→ Task requirements
All lines in the records below that hold "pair" are to be shown.

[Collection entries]
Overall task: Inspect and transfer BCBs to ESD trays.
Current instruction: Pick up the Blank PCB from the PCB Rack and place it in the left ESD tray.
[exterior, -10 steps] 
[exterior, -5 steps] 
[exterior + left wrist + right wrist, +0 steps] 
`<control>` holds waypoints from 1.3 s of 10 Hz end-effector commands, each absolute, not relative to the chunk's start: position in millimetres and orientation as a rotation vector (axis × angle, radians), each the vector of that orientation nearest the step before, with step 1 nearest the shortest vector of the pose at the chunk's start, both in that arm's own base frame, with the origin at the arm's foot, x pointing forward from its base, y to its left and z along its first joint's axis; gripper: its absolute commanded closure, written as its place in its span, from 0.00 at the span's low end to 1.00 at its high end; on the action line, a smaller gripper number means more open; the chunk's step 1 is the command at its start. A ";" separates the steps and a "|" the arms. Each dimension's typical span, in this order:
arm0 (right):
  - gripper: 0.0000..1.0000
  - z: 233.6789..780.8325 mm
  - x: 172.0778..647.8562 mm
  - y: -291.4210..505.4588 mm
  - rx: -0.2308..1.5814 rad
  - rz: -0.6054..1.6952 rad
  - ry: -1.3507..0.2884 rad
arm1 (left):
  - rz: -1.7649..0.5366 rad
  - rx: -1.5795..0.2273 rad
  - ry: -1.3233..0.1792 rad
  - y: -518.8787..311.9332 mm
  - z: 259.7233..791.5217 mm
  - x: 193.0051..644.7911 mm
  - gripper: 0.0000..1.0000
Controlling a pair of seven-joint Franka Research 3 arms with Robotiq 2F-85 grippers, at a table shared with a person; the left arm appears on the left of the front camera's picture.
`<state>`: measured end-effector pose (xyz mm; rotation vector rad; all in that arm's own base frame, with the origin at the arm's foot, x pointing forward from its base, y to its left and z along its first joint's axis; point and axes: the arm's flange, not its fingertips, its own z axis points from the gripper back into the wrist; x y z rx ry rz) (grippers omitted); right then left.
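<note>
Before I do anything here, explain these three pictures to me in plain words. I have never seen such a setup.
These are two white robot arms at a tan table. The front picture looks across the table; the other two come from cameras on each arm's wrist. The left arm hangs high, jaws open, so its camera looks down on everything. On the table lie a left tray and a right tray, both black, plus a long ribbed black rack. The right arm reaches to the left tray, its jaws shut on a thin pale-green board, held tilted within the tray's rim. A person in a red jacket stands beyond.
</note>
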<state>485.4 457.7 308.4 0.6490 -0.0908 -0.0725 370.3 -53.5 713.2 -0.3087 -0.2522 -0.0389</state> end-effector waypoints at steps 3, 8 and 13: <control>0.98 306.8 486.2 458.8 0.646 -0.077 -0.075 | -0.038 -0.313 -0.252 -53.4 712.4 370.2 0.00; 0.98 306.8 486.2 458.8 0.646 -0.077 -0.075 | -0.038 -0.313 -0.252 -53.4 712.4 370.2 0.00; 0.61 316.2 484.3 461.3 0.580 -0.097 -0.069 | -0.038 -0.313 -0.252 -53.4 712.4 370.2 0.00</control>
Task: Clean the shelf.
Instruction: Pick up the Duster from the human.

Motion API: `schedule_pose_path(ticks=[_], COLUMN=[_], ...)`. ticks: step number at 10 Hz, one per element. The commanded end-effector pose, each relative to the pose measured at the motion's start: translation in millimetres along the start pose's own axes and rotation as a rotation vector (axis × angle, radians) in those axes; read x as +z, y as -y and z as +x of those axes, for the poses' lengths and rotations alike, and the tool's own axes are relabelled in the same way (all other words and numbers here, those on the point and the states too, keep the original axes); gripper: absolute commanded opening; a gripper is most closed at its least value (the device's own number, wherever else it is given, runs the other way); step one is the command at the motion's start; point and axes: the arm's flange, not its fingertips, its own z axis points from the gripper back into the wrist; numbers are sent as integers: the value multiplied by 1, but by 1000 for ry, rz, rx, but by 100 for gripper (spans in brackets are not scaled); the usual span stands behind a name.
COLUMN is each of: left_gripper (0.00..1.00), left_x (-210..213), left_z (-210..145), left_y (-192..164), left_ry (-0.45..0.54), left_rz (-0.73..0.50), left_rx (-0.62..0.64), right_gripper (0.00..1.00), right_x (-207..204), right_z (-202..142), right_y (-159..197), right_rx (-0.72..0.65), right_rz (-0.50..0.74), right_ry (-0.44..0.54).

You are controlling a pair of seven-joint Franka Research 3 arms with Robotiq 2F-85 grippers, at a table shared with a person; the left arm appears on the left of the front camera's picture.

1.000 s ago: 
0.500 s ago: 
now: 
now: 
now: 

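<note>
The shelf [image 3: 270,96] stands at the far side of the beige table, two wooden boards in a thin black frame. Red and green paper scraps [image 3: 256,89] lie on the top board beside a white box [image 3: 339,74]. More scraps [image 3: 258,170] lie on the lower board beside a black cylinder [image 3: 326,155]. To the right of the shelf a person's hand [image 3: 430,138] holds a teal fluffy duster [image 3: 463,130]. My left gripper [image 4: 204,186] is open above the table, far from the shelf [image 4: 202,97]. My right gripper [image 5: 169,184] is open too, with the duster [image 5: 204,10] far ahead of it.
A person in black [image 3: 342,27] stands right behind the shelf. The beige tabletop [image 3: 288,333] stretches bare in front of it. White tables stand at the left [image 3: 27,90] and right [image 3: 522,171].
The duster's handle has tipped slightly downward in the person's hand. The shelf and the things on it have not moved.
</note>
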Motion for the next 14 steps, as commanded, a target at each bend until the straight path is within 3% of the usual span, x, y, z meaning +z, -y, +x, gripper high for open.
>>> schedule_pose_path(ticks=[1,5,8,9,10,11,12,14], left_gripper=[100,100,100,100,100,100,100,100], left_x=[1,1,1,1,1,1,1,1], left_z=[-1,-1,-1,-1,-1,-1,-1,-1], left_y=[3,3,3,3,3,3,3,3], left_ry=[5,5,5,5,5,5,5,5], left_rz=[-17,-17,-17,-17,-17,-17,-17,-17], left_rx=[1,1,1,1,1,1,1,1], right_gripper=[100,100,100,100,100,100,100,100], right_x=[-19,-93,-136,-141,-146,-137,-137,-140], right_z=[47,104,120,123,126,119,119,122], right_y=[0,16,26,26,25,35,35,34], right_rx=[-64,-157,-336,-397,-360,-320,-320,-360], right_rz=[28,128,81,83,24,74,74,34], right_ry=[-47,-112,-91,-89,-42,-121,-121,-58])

→ Response
Controlling a pair of seven-joint Franka Research 3 arms with Robotiq 2F-85 grippers, at a table shared with a person; the left arm appears on the left of the front camera's picture.
You are controlling a pair of seven-joint Franka Research 3 arms with Robotiq 2F-85 grippers, at a table shared with a person; the left arm appears on the left of the front camera's picture.

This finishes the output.